Before doing anything, take note of the following, Ten years is a lot of years to gamble with! When you have an extra marital relationship, your conscience will become numb.

Your husband and marriage will become less and less important. And you'll want a divorce. These thinks happen slowly.

 But they eventually happen to women/men who think the way you're currently thinking.

History repeats itself. Man keeps re-writing history.

If you skip out of your 10 year marriage because you're not getting enough attention and enough sex, you won't be the first to do this.
Sooner or later you will lose the things most importance to you in the long run.(marriage and family).

Let's take a look at the men scrambling for your attention.

Are they married? If so, how much good are they to their wives?
 
Men are generally good and sweet to women outside possibly because they want to be in their good books and get something from her.

On the other hand, many of those same men are hash and inconsiderate to their own wives.

They're sweet to you now because they seek what you have. Once they've got it, they may not be that sweet.

 If you doubt wha I say, ask their wives.

Painful, right?
Good men are hard to find. You're lucky to have a good husband.
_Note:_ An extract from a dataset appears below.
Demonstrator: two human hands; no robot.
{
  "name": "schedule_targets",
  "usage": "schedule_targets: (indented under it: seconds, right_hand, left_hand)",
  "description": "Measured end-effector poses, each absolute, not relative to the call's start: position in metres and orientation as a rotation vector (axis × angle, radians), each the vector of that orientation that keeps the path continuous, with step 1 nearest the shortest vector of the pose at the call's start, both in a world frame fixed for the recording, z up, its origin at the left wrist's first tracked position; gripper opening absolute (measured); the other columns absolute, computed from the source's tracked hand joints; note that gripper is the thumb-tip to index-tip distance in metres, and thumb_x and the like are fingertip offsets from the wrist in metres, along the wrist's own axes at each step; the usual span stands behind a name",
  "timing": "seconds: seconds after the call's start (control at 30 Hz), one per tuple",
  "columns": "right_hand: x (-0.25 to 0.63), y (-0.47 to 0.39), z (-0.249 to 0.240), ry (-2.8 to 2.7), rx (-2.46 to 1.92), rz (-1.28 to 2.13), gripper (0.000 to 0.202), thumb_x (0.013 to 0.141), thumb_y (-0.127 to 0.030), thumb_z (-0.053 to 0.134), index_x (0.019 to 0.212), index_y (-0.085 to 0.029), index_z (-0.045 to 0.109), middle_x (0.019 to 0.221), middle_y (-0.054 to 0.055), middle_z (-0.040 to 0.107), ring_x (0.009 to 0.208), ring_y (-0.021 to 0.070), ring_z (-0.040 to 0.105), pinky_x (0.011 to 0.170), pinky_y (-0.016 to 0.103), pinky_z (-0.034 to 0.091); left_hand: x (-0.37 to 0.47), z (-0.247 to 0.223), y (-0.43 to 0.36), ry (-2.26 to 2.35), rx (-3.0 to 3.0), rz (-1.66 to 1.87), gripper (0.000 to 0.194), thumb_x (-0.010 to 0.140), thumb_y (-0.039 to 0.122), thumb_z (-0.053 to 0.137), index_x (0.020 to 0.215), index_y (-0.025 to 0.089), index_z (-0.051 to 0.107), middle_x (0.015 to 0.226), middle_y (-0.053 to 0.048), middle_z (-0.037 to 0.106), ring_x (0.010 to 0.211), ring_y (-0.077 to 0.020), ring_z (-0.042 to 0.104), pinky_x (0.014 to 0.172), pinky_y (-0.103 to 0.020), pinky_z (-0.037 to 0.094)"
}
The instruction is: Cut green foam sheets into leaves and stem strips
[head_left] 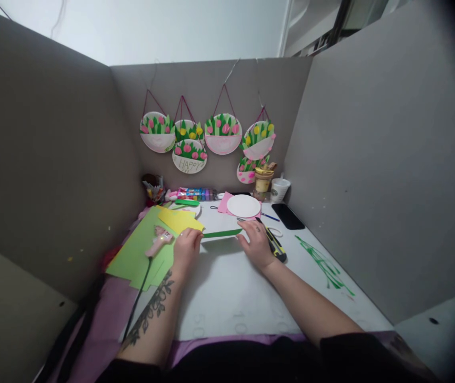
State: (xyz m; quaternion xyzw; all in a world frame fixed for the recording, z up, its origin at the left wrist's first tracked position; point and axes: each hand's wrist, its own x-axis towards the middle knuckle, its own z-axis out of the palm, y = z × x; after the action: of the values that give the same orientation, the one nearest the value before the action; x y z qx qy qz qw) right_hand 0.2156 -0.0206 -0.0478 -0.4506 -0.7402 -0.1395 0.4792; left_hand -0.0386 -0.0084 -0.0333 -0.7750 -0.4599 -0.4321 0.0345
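A narrow green paper strip [222, 233] stretches between my two hands, a little above the white table surface. My left hand [187, 246] is closed on its left end, with the fingertips pinched together. At the other end, my right hand [256, 244] grips the strip between thumb and fingers. A pink glue gun [159, 243] lies on light green paper sheets [132, 255] just left of my left hand. Beside my right hand lies a yellow and black utility knife [277, 246], partly hidden by the hand. Yellow paper [177, 219] rests on the green sheets.
A white paper plate [244, 205] lies on pink paper at the back. Green paper scraps [323, 260] and a black phone [288, 216] are on the right, near a white cup [279, 190]. Several plate crafts [223, 134] with paper flowers hang on the grey partition [211, 80].
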Motion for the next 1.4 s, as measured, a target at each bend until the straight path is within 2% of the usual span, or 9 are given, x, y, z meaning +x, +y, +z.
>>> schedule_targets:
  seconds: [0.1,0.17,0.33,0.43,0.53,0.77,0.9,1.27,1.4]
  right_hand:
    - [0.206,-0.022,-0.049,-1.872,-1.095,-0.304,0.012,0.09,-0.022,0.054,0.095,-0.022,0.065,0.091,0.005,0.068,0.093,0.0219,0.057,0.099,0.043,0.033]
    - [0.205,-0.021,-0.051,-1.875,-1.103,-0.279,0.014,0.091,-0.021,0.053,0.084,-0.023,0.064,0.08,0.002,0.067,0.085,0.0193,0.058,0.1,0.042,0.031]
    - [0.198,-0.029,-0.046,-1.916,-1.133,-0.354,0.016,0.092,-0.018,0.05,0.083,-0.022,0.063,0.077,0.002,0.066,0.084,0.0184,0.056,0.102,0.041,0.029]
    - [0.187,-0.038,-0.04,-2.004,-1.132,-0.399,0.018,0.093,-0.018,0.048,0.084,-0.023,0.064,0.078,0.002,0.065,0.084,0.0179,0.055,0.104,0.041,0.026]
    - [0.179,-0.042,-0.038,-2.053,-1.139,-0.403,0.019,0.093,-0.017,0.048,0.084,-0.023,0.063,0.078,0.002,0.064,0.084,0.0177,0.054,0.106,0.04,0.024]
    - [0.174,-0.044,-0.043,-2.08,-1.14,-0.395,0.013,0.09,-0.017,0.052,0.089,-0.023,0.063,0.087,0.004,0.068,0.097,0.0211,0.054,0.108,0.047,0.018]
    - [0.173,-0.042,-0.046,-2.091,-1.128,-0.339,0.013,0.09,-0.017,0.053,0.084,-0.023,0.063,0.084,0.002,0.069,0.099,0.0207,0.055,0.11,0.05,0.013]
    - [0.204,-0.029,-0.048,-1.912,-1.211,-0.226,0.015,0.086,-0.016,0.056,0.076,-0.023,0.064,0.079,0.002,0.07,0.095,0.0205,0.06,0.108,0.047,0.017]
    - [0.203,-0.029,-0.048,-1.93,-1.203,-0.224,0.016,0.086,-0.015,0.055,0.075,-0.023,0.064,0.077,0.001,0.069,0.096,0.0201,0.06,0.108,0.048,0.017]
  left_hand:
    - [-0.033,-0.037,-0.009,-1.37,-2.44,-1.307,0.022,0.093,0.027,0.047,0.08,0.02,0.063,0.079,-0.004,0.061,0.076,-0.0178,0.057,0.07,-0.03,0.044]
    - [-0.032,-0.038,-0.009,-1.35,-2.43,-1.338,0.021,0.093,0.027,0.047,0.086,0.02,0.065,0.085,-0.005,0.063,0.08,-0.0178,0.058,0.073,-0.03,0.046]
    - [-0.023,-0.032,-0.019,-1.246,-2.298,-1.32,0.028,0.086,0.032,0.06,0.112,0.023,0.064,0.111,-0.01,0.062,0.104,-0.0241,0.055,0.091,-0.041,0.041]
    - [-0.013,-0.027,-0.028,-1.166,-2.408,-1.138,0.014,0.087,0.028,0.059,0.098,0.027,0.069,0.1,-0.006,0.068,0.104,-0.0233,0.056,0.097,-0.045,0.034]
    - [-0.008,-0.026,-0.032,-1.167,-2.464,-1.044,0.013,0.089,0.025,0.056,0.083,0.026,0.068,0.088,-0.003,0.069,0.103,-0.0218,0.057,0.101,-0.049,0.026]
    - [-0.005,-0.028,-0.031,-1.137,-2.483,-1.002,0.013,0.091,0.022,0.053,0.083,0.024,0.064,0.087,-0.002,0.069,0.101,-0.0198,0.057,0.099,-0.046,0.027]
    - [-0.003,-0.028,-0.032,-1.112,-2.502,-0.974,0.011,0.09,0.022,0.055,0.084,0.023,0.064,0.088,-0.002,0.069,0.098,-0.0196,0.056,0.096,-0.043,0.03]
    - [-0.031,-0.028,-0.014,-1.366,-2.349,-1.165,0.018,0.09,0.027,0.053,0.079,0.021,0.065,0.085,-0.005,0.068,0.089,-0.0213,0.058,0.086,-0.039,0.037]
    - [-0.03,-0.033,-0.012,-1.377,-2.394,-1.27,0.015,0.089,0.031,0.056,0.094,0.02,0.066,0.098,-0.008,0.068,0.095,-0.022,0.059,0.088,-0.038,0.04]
 If the problem is his apathy and lack of interest in sex, it's possible to straighten that out. Work at it.

What should you do?
First, don't throw your marriage away. Communicate and work on the sex thing, and try to ask yourself these questions,

Is he having problems at work? Is he sick and tired of something? Is it something you're doing that is turning him off? At what point exactly did he become apathetic? Did something happen to him? Try to find the root cause of all this.

A decade is a lot of investment. I think you should share your fears and concerns with your husband. Talk to him heart to heart.